> **ABOUT THIS EXERCISE**
Calculate how many lines of the data hold "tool". The answer consists of that number only.

> **Stored dataset items**
┌──
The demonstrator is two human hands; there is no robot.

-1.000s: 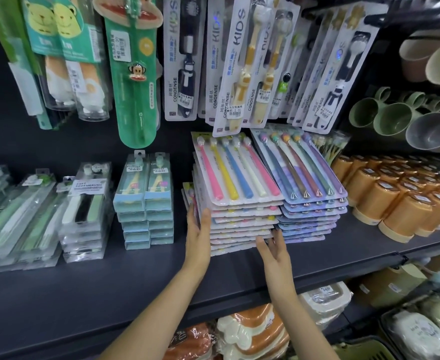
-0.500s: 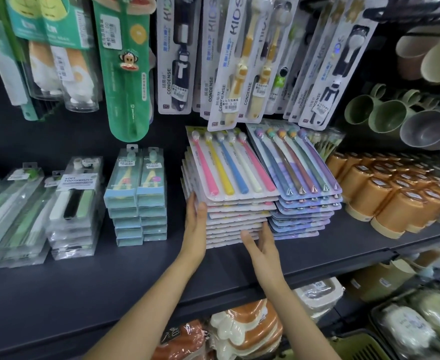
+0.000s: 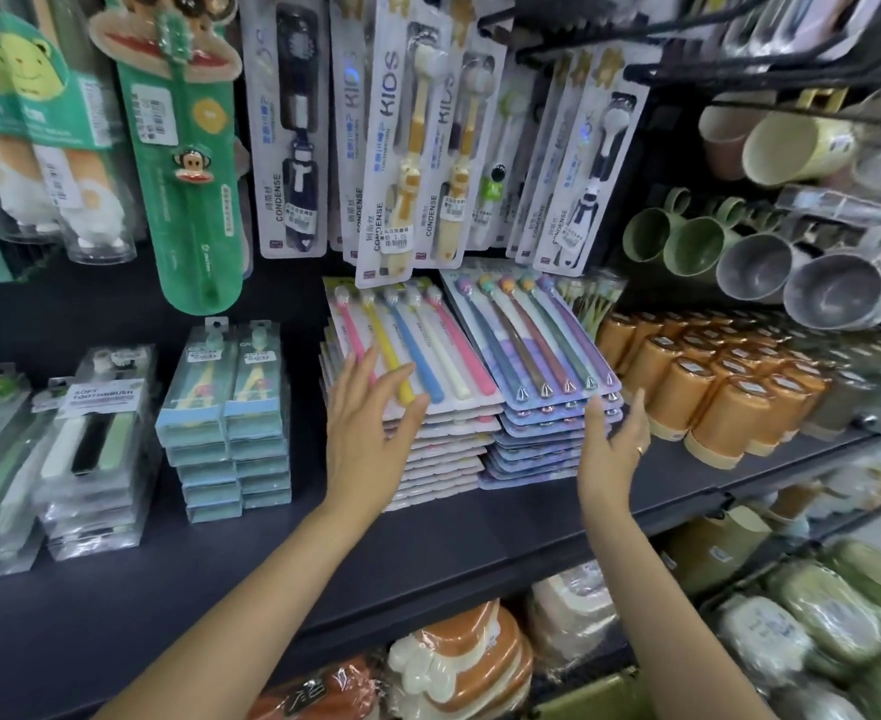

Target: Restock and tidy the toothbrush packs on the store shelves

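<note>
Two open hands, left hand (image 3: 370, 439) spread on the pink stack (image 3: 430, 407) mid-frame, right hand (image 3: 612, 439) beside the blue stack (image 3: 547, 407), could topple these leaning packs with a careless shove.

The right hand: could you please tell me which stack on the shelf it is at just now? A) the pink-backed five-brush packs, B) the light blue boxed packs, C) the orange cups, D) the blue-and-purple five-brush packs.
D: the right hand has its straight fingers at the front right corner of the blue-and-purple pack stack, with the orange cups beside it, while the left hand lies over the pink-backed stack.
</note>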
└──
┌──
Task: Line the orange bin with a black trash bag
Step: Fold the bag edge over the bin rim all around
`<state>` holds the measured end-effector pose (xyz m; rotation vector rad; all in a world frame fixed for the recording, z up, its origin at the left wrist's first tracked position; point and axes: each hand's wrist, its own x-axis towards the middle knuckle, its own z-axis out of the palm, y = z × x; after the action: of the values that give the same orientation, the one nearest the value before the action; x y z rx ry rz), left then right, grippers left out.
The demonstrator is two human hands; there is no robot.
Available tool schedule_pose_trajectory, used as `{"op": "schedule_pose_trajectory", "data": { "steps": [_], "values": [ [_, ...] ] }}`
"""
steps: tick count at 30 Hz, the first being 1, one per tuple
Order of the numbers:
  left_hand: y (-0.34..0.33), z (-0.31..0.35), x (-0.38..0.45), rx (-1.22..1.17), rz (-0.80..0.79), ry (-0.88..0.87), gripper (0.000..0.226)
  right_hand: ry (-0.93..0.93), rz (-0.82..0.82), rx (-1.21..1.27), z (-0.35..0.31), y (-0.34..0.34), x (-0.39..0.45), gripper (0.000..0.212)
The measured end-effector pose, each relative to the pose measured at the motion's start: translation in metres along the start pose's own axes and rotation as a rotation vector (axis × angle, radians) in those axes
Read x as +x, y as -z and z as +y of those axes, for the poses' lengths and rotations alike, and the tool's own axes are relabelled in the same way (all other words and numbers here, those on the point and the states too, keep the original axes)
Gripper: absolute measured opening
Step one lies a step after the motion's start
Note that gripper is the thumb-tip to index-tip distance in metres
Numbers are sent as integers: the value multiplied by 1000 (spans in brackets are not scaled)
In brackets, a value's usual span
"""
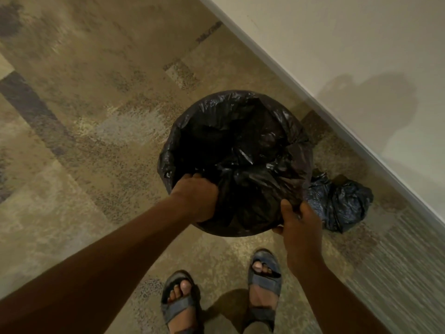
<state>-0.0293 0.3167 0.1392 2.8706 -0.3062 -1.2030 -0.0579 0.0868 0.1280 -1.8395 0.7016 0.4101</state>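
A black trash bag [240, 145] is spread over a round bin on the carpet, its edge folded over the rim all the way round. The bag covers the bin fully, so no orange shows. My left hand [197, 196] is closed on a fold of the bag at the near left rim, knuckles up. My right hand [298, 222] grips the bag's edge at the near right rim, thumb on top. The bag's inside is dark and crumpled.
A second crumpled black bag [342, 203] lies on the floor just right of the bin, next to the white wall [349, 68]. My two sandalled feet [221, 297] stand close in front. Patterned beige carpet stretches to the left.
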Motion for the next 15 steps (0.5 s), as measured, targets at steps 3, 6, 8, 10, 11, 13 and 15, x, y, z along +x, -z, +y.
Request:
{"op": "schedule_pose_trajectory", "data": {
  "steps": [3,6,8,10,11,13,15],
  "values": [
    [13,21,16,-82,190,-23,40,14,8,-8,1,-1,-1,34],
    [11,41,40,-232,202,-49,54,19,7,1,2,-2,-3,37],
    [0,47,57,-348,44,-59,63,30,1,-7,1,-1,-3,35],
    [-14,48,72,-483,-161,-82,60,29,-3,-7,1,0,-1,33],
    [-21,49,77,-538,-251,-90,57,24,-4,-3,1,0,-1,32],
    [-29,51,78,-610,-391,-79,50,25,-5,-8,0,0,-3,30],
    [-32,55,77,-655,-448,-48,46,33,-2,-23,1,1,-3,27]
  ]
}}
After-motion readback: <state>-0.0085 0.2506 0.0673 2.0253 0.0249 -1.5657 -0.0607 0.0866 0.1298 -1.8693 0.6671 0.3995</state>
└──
> **SOLUTION TO THIS TASK**
2